The resale value of a better saw is much higher, so if you decide that scrolling is not for you, you will have a much better chance of getting your money back. This thing is not worth $50 let alone what he is asking for it. Get yourself a good quality saw and you will have a much better chance of enjoying scrolling too, but if you don't, you will be able to sell the better saw for almost what you paid for it.

Charley


----------



## PaulDoug (Sep 26, 2013)

If you can, maybe a friend has a scroll saw. Have a look and try theirs out. It will give you an idea of what is important. You have received good advice here. I started out with a cheap model craftsman. Had to get on my knees and use two tools to change/put the blade in the bottom holder. Needless to say I didn't use it much. I know I like scrolling, but the saw was too much hassle. When I really wanted to seriously get into scrolling, I gave that saw away and apologized for doing it. Got a "remanufactured" Dewalt for around $300. It had a warranty. Changed my life. Now I scroll all the time.

Scrolling can be more complex than people think. Lots to learn. Many types of scrolling. If you really get interested, Scroll saw Village has a very active forum, tons of info and articles and lots and lots of free patterns.


----------



## LittleBlackDuck (Feb 26, 2016)

> ...but just not sure how much I will use this type of saw ….
> 
> - GR8HUNTER


If you continue with T & J plans you will get all the opportunities to use one. This is ideal for all those complex fender and mud-guard shapes… and off the tool to boot… with virtually no sanding (minimal). Furthermore I consider it the next most safest tool in my workshop… next to the broom.

I bought a cheapo one at the start as it wasn't much dearer than a good coping saw. Two semi cheap scroll saws later the shekels spent accumulated and at the end I hadn't made much of a saving. Finally I bit the bullet and bought an Excalibur (Hegners were not available) and if I deducted all the money wasted on the cheaper ones… it would have cost "just" a couple of hundred more… Now I have a quality tool that will not fail me and need to be replaced.

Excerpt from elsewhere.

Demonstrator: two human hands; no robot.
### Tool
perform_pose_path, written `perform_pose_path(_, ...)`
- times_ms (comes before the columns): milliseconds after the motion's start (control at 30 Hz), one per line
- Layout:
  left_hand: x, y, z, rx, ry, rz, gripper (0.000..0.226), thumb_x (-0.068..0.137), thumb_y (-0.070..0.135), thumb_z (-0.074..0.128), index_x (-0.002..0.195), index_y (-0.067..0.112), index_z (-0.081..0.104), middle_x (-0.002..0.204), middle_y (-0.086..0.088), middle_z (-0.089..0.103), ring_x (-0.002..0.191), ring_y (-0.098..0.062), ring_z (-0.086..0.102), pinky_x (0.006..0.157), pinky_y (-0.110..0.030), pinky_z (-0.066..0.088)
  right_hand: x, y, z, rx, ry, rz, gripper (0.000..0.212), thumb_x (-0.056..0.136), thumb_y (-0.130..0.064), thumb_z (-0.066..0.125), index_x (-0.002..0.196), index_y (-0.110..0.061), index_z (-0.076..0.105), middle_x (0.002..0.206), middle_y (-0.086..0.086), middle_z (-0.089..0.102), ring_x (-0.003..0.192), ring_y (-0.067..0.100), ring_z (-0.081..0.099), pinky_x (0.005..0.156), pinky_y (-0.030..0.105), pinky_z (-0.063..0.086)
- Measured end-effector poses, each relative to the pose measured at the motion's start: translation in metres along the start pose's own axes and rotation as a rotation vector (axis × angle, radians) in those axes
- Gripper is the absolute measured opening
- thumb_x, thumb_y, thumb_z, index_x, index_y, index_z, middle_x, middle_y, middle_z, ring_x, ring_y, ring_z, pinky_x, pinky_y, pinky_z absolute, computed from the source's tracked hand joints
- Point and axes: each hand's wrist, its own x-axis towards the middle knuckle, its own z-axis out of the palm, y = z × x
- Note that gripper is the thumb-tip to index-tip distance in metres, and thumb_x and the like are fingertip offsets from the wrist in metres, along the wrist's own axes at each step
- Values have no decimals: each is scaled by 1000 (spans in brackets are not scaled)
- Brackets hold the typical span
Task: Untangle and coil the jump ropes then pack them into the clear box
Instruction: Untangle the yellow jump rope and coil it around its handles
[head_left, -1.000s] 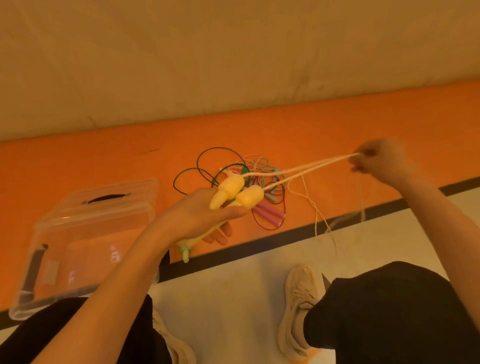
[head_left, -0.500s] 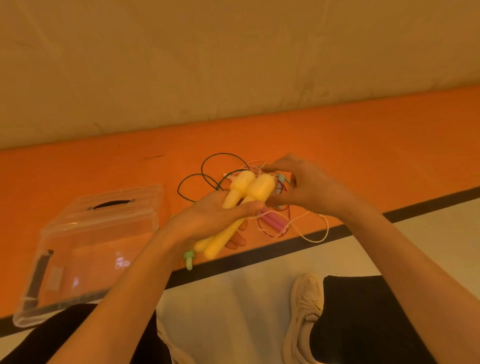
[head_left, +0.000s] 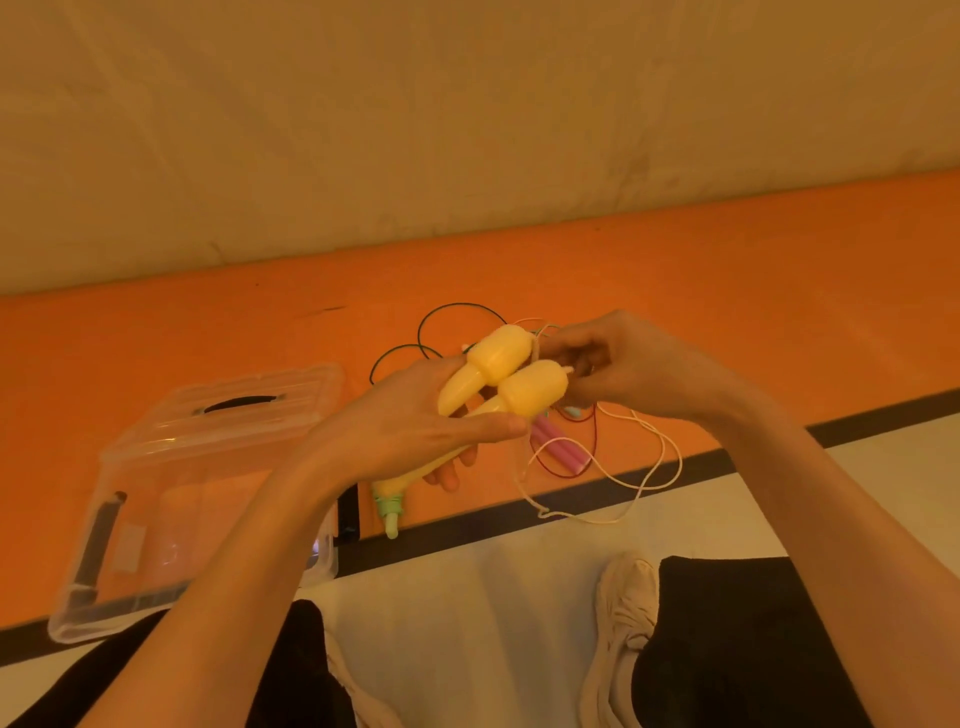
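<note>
My left hand (head_left: 415, 421) grips two yellow jump-rope handles (head_left: 514, 379) side by side, their green tips (head_left: 390, 512) pointing down. Just right of the handle tops, my right hand (head_left: 623, 364) pinches the white rope (head_left: 644, 467), which hangs in loose loops below it. Behind the hands, a tangle of ropes (head_left: 447, 332) with dark green loops, a red cord and pink handles (head_left: 556, 449) lies on the orange floor. The clear box (head_left: 156, 493) stands at the left with its lid on.
A pale wall rises behind the orange floor strip. A black line (head_left: 857, 415) divides orange from white floor. My knees in black trousers and pale shoes (head_left: 618, 623) fill the bottom of the view.
My right hand, stretched far right with taut rope a second ago, has come back to the handle tops. The white rope now hangs slack in loops. The left hand keeps its grip.
</note>
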Motion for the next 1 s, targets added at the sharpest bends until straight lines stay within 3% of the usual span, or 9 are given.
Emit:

Bottom line… If you want to save money become a financier. If you want good woodworking results buy quality tools… the best you can afford (even if you have to sacrifice a beer or two).


----------



## GR8HUNTER (Jun 13, 2016)

hello all , what about this one :
http://www.sears.com/craftsman-16inch-variable-speed-scroll-saw-21602/p-00921602000P


----------



## ralbuck (Mar 12, 2012)

I think that for the money that is a much better deal than the used one.

If you end up hating it you should be able to get at least 3/4 of your money back from this one. 
The only thing I can see that may or may not be an issue is the location of the vacuum port. It may get in the way and it may not. 
I have had very good and very poor Craftsman tools.

It is not going to be a Excalibur or Hawk, but should be a very serviceable unit for a long time.


----------



## GR8HUNTER (Jun 13, 2016)

that's what I thought not a bad deal …also really good reviews…..... variable speed ,takes both blades


----------



## tomsteve (Jan 23, 2015)

gr8hunter, I think something that has to be known is what your intentions are for the scrollsaw. if you intend to cut occasionally and not use it much, then that craftsman is a good deal. if you intend to get into scrollsaw work where the say can run a few hours at a time, it will probably not last long.
I say this after burning through 2 craftsman saws doing scrollsaw fretwork. the 1st started having problems after about 30 hours of use on it. the 2nd didn't last 20 hours before problems started occurring.


----------



## GR8HUNTER (Jun 13, 2016)

that's what I am planning to use it to cut windows out of my models so once in awhile probably would not even use it for a scroll saw pattern ….maybe cutting some wheels also


----------



## GR8HUNTER (Jun 13, 2016)

rewind back to 8 days ago …I was in search for a scroll saw …..now today I own 2 …a craftsmen that I purchased new …and somehow I ended up with a 19?? 24" delta/Rockwell I believe model 1200 …no motor mounted on it …but have the motor / switch …some cords …. is any one looking for 1 like this as I did not want to put time into it thing is heavy …so now I'm thinking I would unload it for what I payed $40.00


----------



## MrUnix (May 18, 2012)

That Delta is an awesome score - those things are real workhorses. I've had my eye out for one for years. I'd be willing to drive a bit to get one… but you are about 1000 miles from me, which is a bit too far unfortunately 

Cheers,
Brad


----------